Moreover, the expansionary fiscal policy with the low fiscal regime introduced at the end of 2019 fueled inflation, not only by directly improving aggregate demand, but also by requiring monetary financing to fill the growing fiscal deficit in a context of lack of access to international capital markets following rating downgrades. .

Monetary tightening efforts, which began in August 2021, have accelerated so far in 2022 to avoid a possible unanchoring of inflationary expectations and halt lingering demand-driven pressures. Supported by these measures and the easing of supply-side pressures, inflation started to moderate along the disinflation path envisaged in October 2022.

At the same time, the transmission of monetary tightening measures, coupled with still tight money market liquidity conditions, led to sharp upward adjustments in market interest rates, resulting in a substantial decline in credit to the sector. private. Nevertheless, the net credit of the banking system to the State has increased, particularly in a context of low public revenues and limited access to foreign sources of financing.

Broad money (M2b) growth, once corrected for the impact of the rupiah depreciation, has decelerated from its peak in April 2022, mainly due to the credit crunch in the private sector and the decline in the net foreign assets of the banking system.

During the year, external debt servicing became increasingly difficult, given the lack of access to international markets due to consecutive sovereign debt downgrades and the accumulation of large payments to the external debt service headline amid lackluster foreign exchange inflows.

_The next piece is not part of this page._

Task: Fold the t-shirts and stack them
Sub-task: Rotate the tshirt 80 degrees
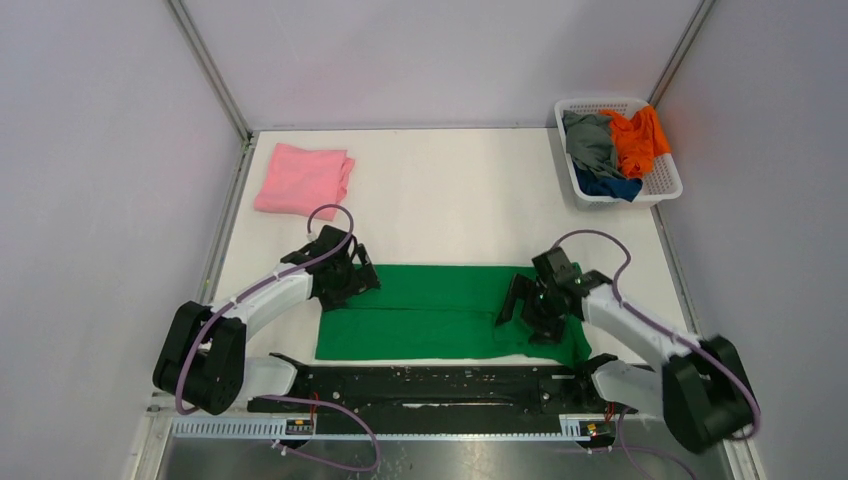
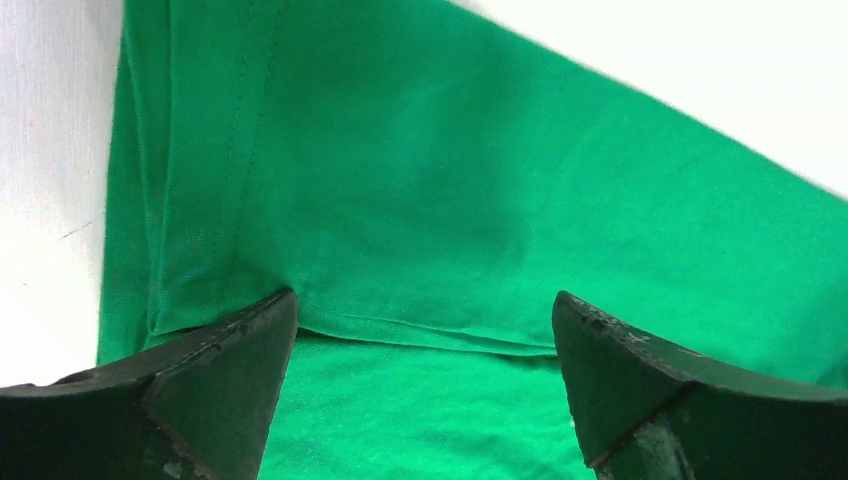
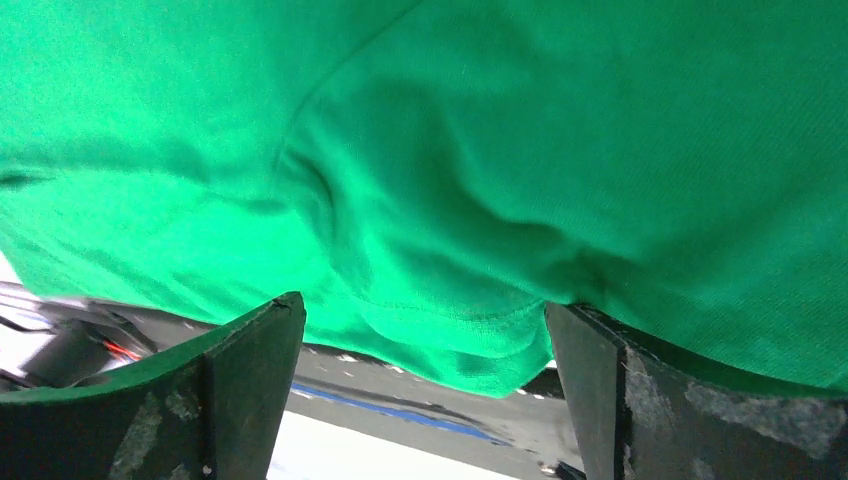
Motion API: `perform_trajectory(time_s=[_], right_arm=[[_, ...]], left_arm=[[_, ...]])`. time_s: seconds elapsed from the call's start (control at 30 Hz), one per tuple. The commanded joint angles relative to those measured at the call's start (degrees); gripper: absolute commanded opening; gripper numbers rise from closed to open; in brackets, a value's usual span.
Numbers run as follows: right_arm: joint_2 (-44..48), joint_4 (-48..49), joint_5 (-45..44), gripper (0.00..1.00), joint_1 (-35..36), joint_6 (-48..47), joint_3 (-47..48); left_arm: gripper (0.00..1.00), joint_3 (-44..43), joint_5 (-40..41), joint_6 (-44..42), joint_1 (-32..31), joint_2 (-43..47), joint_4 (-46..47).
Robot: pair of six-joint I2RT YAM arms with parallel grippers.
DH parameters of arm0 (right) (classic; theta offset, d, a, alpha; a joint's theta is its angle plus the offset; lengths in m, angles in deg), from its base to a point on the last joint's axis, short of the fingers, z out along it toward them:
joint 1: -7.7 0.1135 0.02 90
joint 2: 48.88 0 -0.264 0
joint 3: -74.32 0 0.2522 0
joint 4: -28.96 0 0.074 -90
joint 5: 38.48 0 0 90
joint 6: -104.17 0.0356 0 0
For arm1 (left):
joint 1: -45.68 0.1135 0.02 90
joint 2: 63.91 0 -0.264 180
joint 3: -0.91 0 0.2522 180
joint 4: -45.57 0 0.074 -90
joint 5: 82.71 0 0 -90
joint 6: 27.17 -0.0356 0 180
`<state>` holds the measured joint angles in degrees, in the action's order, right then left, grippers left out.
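Table (image 1: 450, 200): white, fully visible on my top cam. Green t-shirt (image 1: 430, 312) lies flat on it as a wide left-to-right band at the near side, between the two arms. A layer edge runs along its length, and its near-right corner is just beside the black rail (image 1: 430, 378).

Left gripper (image 1: 352, 283) is at the shirt's far-left corner. On the wrist cam I see its fingers spread wide over a hem, nothing pinched.

Right gripper (image 1: 530, 305) is at the shirt's right end, fingers also wide apart with a bulge of green cloth between them. I can't tell if they touch it.

Basket (image 1: 600, 102) sits at the far right. Pink t-shirt (image 1: 303, 180) lies folded at the far left, well apart from the green one. In the basket, crumpled: grey t-shirt (image 1: 590, 140), orange t-shirt (image 1: 637, 135), dark blue t-shirt (image 1: 608, 186).
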<state>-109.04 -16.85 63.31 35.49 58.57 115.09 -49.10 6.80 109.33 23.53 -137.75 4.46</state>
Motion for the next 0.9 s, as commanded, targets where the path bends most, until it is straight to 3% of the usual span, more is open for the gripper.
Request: perform_trajectory(time_s=[0.0,0.13,0.3,0.4,0.5,0.7,0.77,0.87], right_arm=[[-16.66,8.92,-0.09,1.0,-8.2,-6.07,5.83],[-32.71,8.96,-1.31,0.99,-11.87,-8.99,21.59],[-51.56,-0.04,0.2,1.0,-13.52,-14.24,47.41],[-61.85,-7.08,2.84,0.99,-13.55,-18.7,66.08],[-71.99,-14.63,6.98,0.99,-13.34,-23.08,83.75],[-88.5,-27.25,7.1,0.99,-13.03,-28.76,119.06],[-88.94,-25.52,8.11,0.99,-13.02,-28.02,123.59],[-83.88,-21.2,7.38,0.99,-12.99,-27.56,119.74]], left_arm=[[0.99,1.3,-1.47,1.04,0.14,-2.03,3.49],[0.99,1.33,-3.79,3.81,0.12,-3.55,6.77],[0.99,4.71,-6.76,10.85,-2.58,-1.8,12.74],[0.99,5.26,-8.01,13.78,-7.71,-1.32,13.3],[0.99,5.14,-14.15,14.35,-13.46,-2.53,14.87],[0.99,-0.27,-21.03,7.94,-25.38,-7.16,13.63],[0.99,-2.05,-22.24,7.07,-27.53,-9.26,14.47],[0.99,-3.79,-23.82,6.45,-29.17,-9.99,16.52]])
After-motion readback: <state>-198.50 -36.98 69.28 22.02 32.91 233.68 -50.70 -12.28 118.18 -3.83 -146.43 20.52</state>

Due consideration of these difficult circumstances, the government announced a freeze on external debt service on bilateral and commercial loans for an interim period beginning April 12, 2022.

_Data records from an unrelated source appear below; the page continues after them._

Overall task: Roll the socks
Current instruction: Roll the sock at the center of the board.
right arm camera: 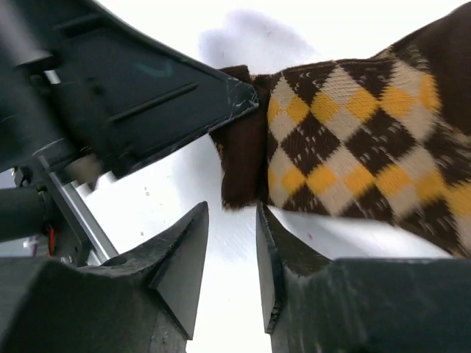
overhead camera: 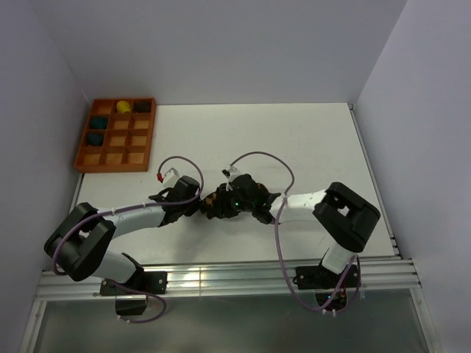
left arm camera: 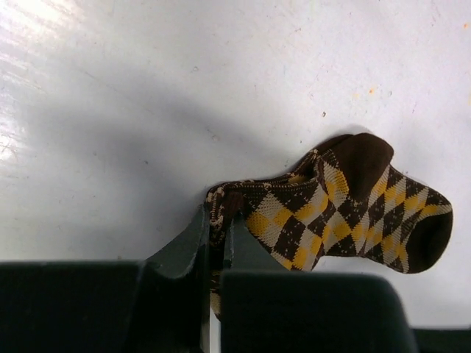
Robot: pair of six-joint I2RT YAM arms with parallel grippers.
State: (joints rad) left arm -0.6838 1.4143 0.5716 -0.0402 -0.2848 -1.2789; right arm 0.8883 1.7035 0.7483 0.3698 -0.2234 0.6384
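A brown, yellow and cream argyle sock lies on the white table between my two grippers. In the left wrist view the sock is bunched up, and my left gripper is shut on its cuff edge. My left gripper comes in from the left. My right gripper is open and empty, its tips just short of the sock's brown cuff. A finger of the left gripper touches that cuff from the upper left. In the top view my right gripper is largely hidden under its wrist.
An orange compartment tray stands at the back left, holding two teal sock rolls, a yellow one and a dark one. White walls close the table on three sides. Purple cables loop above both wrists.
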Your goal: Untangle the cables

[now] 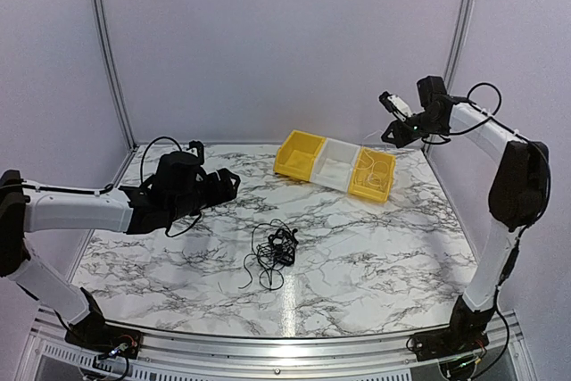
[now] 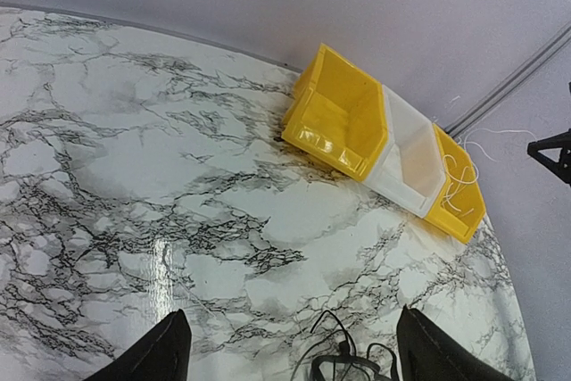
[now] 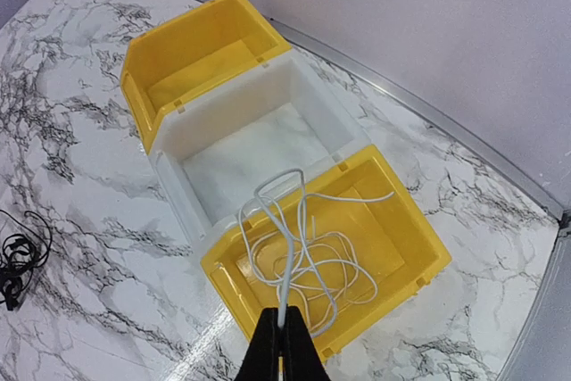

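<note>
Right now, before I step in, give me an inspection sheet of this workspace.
Surface: marble-patterned table, glossy.
Job's things: black tangle mid-table; white cable piled in right yellow bin.
Clutter: white bin and left yellow bin, both look empty.
Grippers: left gripper open above table; right gripper shut on white cable.
Cables: arm wiring loops free.
Surroundings: plain walls.

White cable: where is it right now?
In the right wrist view, the white cable lies looped in the right-hand yellow bin, beside the white bin, a strand pinched in the right gripper.
</note>
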Action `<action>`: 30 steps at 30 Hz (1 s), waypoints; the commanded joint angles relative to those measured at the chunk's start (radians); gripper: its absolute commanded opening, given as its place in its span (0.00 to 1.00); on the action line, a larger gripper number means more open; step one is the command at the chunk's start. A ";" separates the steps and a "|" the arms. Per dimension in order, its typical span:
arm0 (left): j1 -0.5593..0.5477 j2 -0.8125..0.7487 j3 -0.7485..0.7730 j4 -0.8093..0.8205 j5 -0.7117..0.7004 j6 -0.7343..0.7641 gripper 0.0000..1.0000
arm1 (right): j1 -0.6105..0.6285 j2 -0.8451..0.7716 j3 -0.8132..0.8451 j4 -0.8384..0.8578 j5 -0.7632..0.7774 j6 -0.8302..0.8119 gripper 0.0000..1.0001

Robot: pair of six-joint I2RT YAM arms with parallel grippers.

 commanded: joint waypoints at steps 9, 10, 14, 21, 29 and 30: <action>-0.003 -0.020 -0.030 0.007 0.002 -0.013 0.83 | -0.009 0.040 0.039 0.050 0.147 -0.002 0.00; -0.003 -0.018 -0.031 0.007 0.005 -0.013 0.83 | -0.010 0.039 0.037 0.051 0.165 -0.004 0.00; -0.003 -0.018 -0.034 0.007 0.006 -0.019 0.83 | -0.021 0.035 0.036 0.057 0.195 -0.015 0.00; -0.003 -0.003 -0.033 0.007 0.021 -0.032 0.83 | -0.016 0.085 0.029 0.019 0.099 -0.047 0.00; -0.002 -0.031 -0.058 0.006 0.018 -0.031 0.83 | 0.009 0.158 0.038 0.031 0.112 -0.017 0.00; -0.003 -0.039 -0.064 0.006 0.014 -0.032 0.83 | 0.009 0.167 0.040 0.034 0.125 -0.007 0.00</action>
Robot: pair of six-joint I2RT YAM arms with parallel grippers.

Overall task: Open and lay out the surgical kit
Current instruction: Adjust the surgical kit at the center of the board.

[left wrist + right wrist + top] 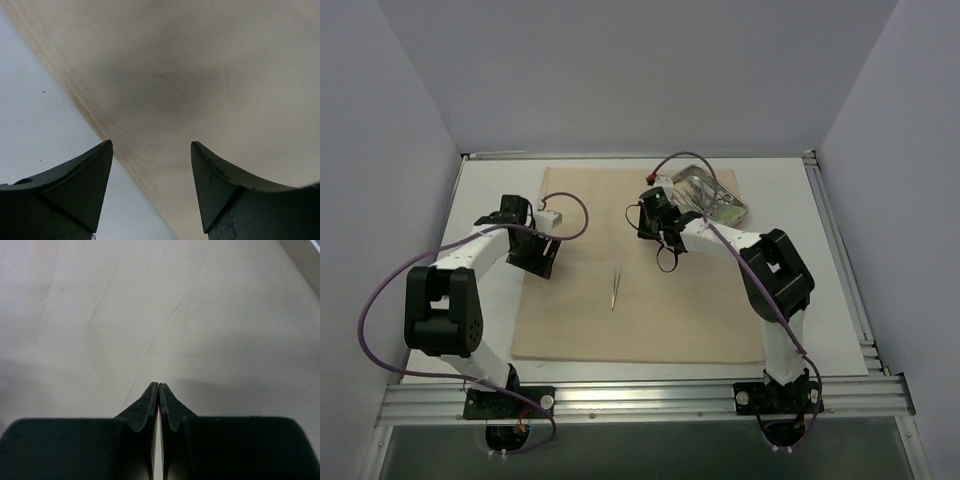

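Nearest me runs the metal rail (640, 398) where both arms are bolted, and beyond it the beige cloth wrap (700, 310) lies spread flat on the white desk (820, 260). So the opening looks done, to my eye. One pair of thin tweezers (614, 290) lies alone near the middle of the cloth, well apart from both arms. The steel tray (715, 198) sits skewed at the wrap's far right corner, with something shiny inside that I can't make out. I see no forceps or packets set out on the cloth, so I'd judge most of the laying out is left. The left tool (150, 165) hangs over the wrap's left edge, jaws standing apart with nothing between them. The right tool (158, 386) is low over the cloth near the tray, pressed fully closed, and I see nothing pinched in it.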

In the ensuing period, with the aim of helping the economy return to a stable and more sustainable footing, the government launched a reform program by introducing a series of measures aimed at increasing tax and non-tax revenue, while by continuing to further rationalize expenditure by reducing non-emergency capital expenditure and operating expenditure. In addition, the government has chosen to seek financial assistance from the IMF under an EFF arrangement.

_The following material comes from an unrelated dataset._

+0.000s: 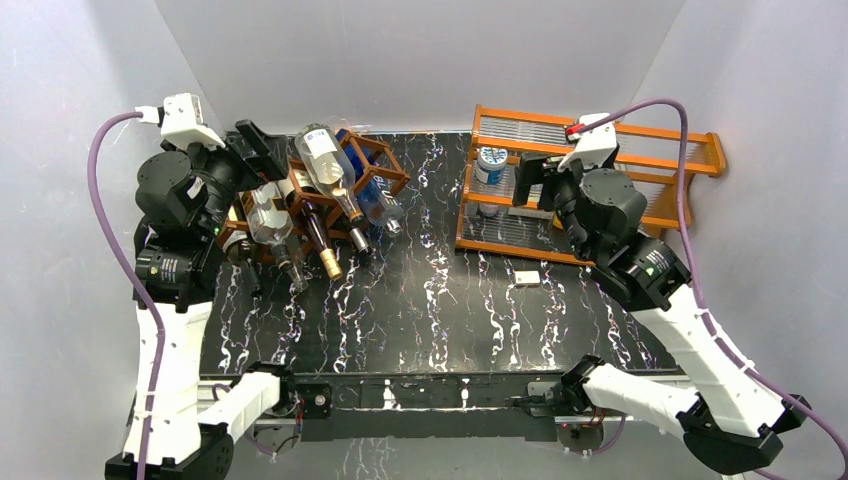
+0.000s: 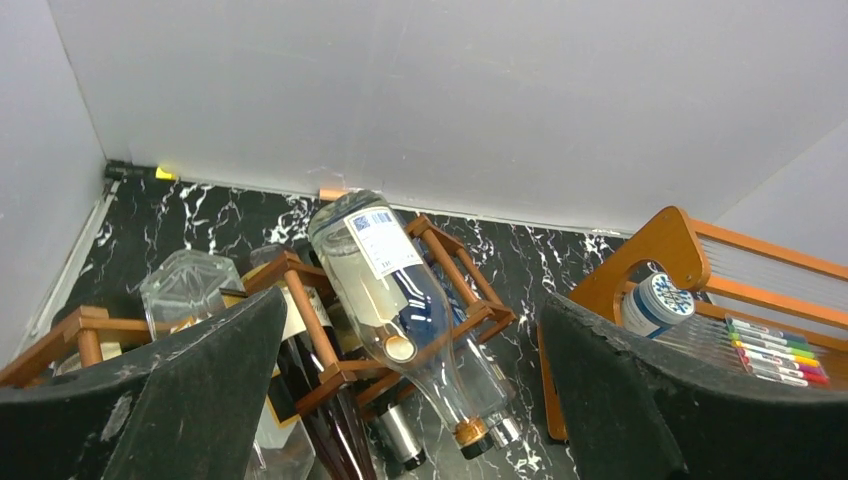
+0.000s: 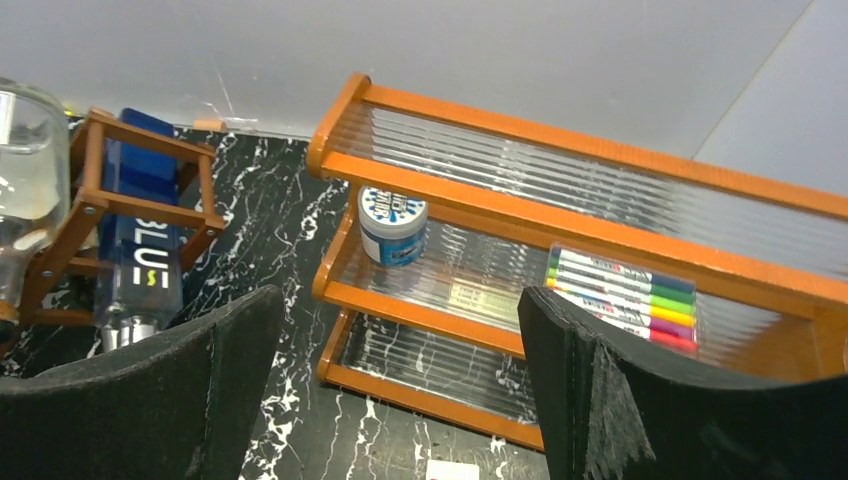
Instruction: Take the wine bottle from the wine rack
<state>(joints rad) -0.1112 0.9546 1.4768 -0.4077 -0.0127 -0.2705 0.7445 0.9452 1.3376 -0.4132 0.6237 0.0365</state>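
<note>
**Step in hand:** approach, before any grasp. The left gripper (image 2: 412, 305) hangs above the far-left corner of the black marble-patterned table (image 1: 430, 300). Its fingers are spread wide and hold nothing. The right gripper (image 3: 398, 298) is likewise spread and empty. It faces the bright orange shelf unit with clear ribbed shelves (image 3: 600, 147) at the far right, away from the work.

**Task's thing:** the dark reddish-brown wooden lattice wine rack (image 2: 462, 272) stands at the far left of the table. A clear glass bottle with a white label (image 2: 385, 290) lies across its top, base toward the far wall and neck sloping toward the near side. In the left wrist view it sits between the two fingers, so I judge it the likely target. Other bottles occupy the cells below, among them a dark bottle with a gold cap (image 1: 318, 238) and a blue square bottle (image 3: 140, 250).

**Next move:** the left gripper should descend over the bottle's body, close on it, then lift it up and toward the near side.

**Edges and room:**
- The left wall stands close beside the rack, and the far wall is just behind it.
- Open table lies near and to the right of the rack.
- The neighbouring necks crowd beneath the target, so a low approach risks knocking them.
</note>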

However, the overstretched fiscal position, which is already weighed down by soaring debt, provided little fiscal space to take measures that could catalyze the process of economic recovery. The external sector also continued to face heightened challenges due to the shortage of liquidity in the domestic foreign exchange market.

Despite the moderation in import demand and the announcement of the debt moratorium, modest inflows into the current and financial accounts were not enough to contain the pressures on the exchange rate.

The external current account deficit widened in the first half of 2022, compared to the same period in 2021. The trade deficit narrowed due to moderation in imports, mainly due to import controls
measures, the lack of foreign exchange available on the market, the depreciation of the exchange rate, the tightening of monetary conditions and the robustness of exports. Tourism revenues have shown some recovery, while workers’ remittances have remained weak despite some recovery in recent months.

Increased pressures on the exchange rate necessitated a measured adjustment, which was authorized on March 7, 2022. However, weak liquidity conditions in the domestic foreign exchange market and unfavorable market perceptions caused the exchange rate to depreciate. stronger than expected. With a view to reducing excessive and speculative volatilities in the intraday exchange rate, the Central Bank has started providing guidance to the market by announcing an average rate and a range of variation of the weighted average interbank spot exchange rate from May 13. 2022.

This helped to further restore exchange rate stability and minimize the gap between official and gray market exchange rates.